С детства меня учили серьезной музыке. В семье еще с XIX века имелось немецкое пианино марки «Рёниш». Кажется, немного играла моя мама. Естественно, пианино перекочевало в дом тети Сони, и меня за него усадили. Сперва учили на дому, потом определили в музыкальную школу имени Стасова.
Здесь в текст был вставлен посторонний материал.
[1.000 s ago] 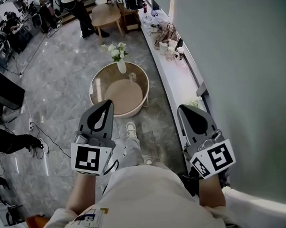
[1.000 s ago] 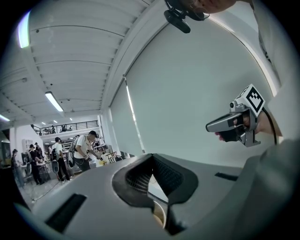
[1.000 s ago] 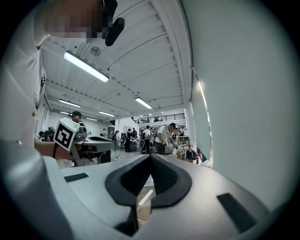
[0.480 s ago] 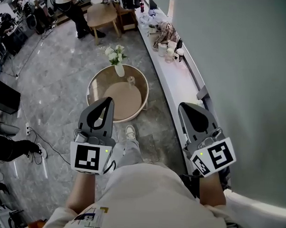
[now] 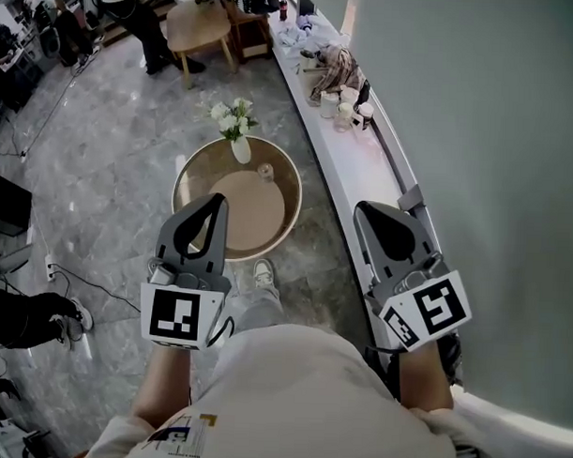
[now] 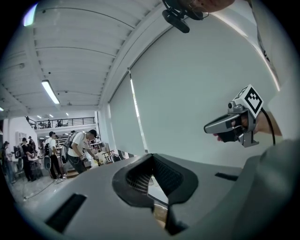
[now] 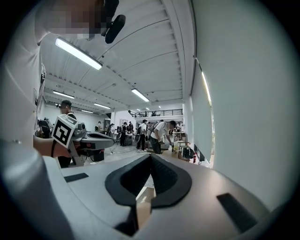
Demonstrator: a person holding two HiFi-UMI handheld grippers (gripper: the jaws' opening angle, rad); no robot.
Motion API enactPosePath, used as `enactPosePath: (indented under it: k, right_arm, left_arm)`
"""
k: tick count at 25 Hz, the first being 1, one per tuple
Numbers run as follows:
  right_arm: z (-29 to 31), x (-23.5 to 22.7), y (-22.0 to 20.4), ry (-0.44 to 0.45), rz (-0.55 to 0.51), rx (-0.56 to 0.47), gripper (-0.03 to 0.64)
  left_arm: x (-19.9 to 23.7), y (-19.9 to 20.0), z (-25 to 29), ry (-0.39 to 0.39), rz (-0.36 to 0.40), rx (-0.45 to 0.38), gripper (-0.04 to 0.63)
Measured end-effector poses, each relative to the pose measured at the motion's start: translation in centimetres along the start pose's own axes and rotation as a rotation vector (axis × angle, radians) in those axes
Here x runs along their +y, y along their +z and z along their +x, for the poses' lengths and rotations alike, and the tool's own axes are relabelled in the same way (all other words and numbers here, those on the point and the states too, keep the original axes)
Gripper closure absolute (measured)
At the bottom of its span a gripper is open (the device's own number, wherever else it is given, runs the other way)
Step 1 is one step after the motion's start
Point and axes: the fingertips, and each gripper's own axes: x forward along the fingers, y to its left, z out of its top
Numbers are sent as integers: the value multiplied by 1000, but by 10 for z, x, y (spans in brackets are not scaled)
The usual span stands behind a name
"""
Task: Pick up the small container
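Left gripper (image 5: 215,204) and right gripper (image 5: 364,213) are both pinched together and empty, held out level, probably just carried along since nothing's in reach. My guess is the small container (image 5: 264,172) is that clear one on the round surface (image 5: 190,176), right beside the flower vase (image 5: 240,148), well ahead and lower down.

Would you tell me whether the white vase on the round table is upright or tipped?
Upright: the vase stands on its base on the round table, flowers rising from its neck.
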Motion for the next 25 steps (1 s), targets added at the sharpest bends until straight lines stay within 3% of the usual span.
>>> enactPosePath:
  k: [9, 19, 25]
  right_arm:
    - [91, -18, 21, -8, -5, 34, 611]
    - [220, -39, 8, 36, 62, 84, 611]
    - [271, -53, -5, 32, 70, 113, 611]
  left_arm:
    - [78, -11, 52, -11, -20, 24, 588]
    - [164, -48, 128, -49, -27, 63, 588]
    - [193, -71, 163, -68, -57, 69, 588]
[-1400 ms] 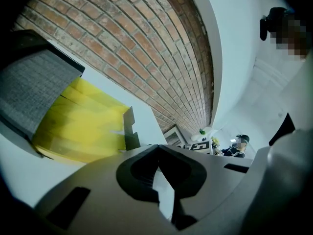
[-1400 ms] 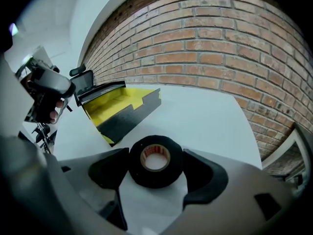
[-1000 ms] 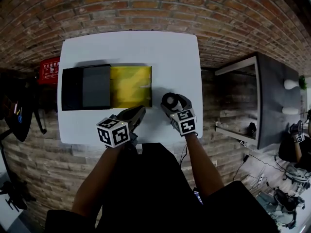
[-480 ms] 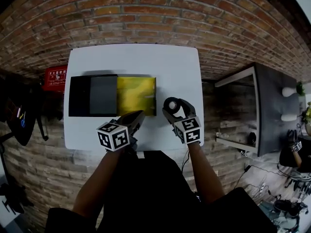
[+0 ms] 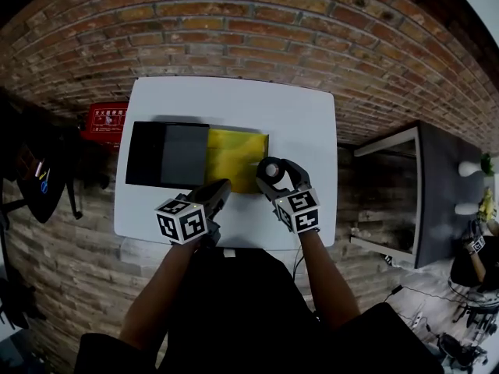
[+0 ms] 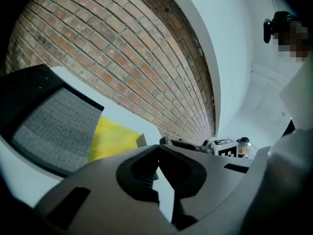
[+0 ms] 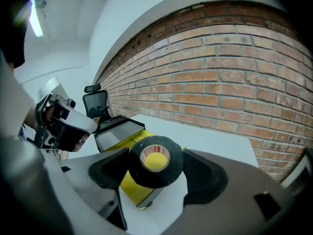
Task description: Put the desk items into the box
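Observation:
A roll of black tape [image 7: 155, 161] with a pale core sits clamped between the jaws of my right gripper [image 5: 272, 172], held above the near right corner of the yellow box [image 5: 236, 159]. The box lies open on the white table [image 5: 296, 123], its black lid [image 5: 168, 155] with grey lining folded out to the left. My left gripper [image 5: 214, 192] hovers over the table's near edge, just in front of the box; its jaws meet with nothing between them. In the left gripper view the yellow box [image 6: 113, 138] and the grey lining [image 6: 56, 129] lie ahead.
A brick wall and brick-patterned floor [image 5: 234, 29] surround the small table. A red case [image 5: 104, 121] rests off the table's left edge. A dark shelf unit [image 5: 425, 185] stands to the right, and a black chair [image 5: 31, 170] at far left.
Both grippers have moved forward toward the box. The taped right gripper went from the bare table right of the box to over the box's near right corner.

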`<state>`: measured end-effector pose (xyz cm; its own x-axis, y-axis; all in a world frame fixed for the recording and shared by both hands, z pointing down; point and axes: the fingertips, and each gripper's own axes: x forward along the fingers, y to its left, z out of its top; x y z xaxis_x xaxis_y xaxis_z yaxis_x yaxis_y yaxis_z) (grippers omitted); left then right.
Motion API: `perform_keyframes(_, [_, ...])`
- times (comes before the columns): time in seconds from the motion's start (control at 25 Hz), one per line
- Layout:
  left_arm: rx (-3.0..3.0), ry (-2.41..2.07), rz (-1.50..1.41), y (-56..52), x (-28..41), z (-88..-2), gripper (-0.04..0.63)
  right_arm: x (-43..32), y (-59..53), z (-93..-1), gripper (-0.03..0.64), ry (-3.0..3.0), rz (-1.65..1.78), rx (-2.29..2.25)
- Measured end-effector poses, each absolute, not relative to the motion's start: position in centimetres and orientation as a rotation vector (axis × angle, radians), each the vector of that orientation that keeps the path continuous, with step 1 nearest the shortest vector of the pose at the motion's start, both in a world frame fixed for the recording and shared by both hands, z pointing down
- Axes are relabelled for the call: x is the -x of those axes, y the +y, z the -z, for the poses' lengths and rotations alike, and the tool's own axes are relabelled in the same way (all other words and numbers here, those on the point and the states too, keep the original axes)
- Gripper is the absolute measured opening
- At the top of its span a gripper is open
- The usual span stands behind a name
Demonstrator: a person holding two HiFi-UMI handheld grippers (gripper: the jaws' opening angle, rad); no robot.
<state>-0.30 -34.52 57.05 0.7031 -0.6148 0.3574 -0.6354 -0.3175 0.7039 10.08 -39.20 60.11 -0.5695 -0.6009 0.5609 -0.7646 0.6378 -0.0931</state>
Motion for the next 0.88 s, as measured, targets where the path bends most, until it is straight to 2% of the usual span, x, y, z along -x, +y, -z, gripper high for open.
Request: perform_keyframes(0.88, [-1.919,-1.074,0.026,-35.4,7.2,-58.4,0.011,0.5,-41.1,-64.7,0.348,-2.351,-0.484,-0.811])
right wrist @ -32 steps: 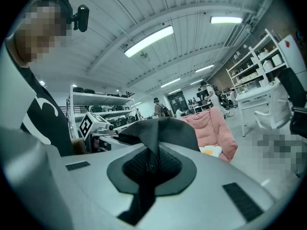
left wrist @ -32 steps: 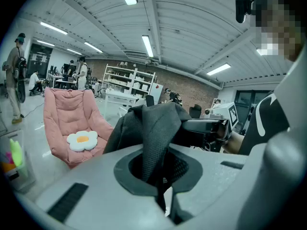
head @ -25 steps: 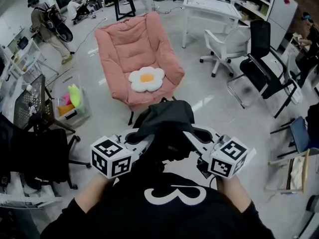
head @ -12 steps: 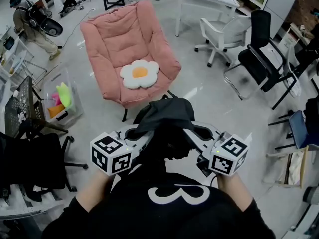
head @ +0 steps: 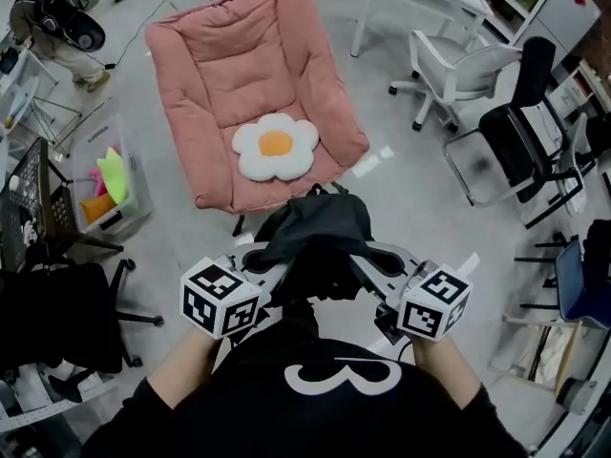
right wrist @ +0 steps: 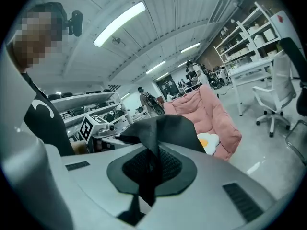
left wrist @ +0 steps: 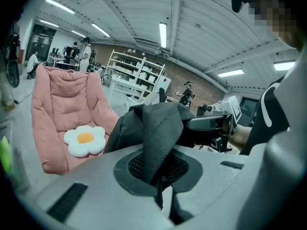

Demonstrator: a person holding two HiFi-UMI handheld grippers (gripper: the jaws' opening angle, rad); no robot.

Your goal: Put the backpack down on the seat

Сейчас, по прошествии сорока лет, не могу сказать определенно, как я относился к занятиям музыкой. Если говорить о чисто внешнем поведении, относился я к ним ужасно: всячески отлынивал от домашних заданий, торговался с тетей Соней насчет продолжительности «тренировки», а сторговавшись, минут на пятнадцать-двадцать подводил вперед часы, чтобы поскорее освободиться (и тотчас переставлял стрелки назад). Самое интересное заключалось в том, что невозможно объяснить, куда я тогда спешил. То есть в более зрелом возрасте я куда-то все-таки спешил, на те же свидания, но обычно — никуда. Просто стремился как можно быстрее покончить с уроком. Справедливости ради нужно добавить, что такое же отношение было ко всем урокам, к музыке, пожалуй, оно было еще божеским!
И тем не менее, отбросив всякую, в том числе и ложную, скромность, могу заявить: музыку я любил, играть на фортепиано обожал, и у меня это получалось. По свидетельству всех без исключения педагогов стасовской школы, способности у меня были. И все убеждали тетю Соню непременно продолжать мое обучение в музыкальном училище и далее — в Гнесинском институте, либо консерватории.
Война на несколько лет прервала мои занятия музыкой, и стасовскую школу я закончил одновременно с первым курсом университета. Сказать, что «музыка владела всем его существом», я о себе не могу. Конечно, любил тех, кого любят все (Бах, Моцарт, Бетховен, Шопен), не любил тех, кого не исполняли и даже запрещали (Вагнер, Малер, Шостакович, Прокофьев), больше других привязался к Рахманинову, полузапретному, регулярно ходил на концерты в Большой зал Консерватории, а самым лучшим пианистом на свете безоговорочно считал Владимира Владимировича Софроницкого.
Весной 1959 года, слушая по радио передачу Страхова, я, кажется, впервые надолго задумался о своей учительнице музыки Александре Мартиновне Хостник, о том, что она значила для меня в моей тогдашней и всей последующей жизни.
Она была редкой для России национальности — словенкой, дочерью крупного филолога-полиглота. Получила консерваторское образование, заодно — незаконченное медицинское. Была сестрой милосердия во время первой мировой и гражданской войн. Ее муж, сподвижник Кирова, погиб на Северном Кавказе, а она обосновалась в Новодевичьем монастыре, во флигеле с кельями, приспособленными под жилые комнаты учителей музыки и рисования. Александра Мартиновна преподавала в музыкальной школе по классу рояля, но когда я в середине 40-х годов попал в ее руки, она уже серьезно болела: у нее был деформирующий полиартрит, жестокое неизлечимое заболевание суставов и вообще всех костей тела. В начале болезни она еще появлялась в школе, но подвижность ее терялась буквально с каждым месяцем, невзирая на поездки в Цхалтубо. Ученикам все чаще приходилось ездить к ней на дом, где стоял великолепный концертный рояль, занимавший почти без остатка всю комнатку-келью. Весной 1950 года она все же приехала на мой выпускной концерт, но вскоре слегла окончательно.